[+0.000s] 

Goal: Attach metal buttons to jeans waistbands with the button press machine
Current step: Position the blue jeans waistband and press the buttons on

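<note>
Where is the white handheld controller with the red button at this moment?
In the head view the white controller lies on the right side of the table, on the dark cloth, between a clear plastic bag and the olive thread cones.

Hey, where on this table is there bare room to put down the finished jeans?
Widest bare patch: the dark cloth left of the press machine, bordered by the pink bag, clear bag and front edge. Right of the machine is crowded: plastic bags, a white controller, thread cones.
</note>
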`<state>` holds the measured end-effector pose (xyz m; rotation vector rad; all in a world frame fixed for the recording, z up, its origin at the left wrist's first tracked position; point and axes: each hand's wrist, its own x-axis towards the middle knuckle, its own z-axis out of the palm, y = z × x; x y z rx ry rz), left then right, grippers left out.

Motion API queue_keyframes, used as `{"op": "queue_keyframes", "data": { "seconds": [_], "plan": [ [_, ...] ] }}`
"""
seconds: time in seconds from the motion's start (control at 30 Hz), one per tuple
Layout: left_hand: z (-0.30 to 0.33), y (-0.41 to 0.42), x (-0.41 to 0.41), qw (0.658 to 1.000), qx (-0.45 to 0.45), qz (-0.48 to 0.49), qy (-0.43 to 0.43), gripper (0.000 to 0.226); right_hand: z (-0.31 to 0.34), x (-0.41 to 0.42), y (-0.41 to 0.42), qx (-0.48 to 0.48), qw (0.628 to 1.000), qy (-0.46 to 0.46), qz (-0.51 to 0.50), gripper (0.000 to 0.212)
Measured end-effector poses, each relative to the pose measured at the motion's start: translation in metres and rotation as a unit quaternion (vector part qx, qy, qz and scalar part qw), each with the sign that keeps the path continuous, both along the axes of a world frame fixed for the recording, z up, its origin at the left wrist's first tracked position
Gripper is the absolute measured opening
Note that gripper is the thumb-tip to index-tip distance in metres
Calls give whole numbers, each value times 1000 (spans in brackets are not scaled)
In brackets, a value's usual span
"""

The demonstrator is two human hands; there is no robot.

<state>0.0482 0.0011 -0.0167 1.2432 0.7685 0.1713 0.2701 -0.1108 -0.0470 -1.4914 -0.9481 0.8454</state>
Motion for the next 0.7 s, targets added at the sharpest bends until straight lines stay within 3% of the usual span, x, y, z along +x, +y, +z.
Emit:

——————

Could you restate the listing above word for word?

[+0.000s] 

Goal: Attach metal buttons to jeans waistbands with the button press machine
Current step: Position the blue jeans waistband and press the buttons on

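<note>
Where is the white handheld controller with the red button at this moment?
In the head view the white controller lies on the right side of the table, on the dark cloth, between a clear plastic bag and the olive thread cones.

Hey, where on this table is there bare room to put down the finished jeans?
Widest bare patch: the dark cloth left of the press machine, bordered by the pink bag, clear bag and front edge. Right of the machine is crowded: plastic bags, a white controller, thread cones.
</note>
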`<state>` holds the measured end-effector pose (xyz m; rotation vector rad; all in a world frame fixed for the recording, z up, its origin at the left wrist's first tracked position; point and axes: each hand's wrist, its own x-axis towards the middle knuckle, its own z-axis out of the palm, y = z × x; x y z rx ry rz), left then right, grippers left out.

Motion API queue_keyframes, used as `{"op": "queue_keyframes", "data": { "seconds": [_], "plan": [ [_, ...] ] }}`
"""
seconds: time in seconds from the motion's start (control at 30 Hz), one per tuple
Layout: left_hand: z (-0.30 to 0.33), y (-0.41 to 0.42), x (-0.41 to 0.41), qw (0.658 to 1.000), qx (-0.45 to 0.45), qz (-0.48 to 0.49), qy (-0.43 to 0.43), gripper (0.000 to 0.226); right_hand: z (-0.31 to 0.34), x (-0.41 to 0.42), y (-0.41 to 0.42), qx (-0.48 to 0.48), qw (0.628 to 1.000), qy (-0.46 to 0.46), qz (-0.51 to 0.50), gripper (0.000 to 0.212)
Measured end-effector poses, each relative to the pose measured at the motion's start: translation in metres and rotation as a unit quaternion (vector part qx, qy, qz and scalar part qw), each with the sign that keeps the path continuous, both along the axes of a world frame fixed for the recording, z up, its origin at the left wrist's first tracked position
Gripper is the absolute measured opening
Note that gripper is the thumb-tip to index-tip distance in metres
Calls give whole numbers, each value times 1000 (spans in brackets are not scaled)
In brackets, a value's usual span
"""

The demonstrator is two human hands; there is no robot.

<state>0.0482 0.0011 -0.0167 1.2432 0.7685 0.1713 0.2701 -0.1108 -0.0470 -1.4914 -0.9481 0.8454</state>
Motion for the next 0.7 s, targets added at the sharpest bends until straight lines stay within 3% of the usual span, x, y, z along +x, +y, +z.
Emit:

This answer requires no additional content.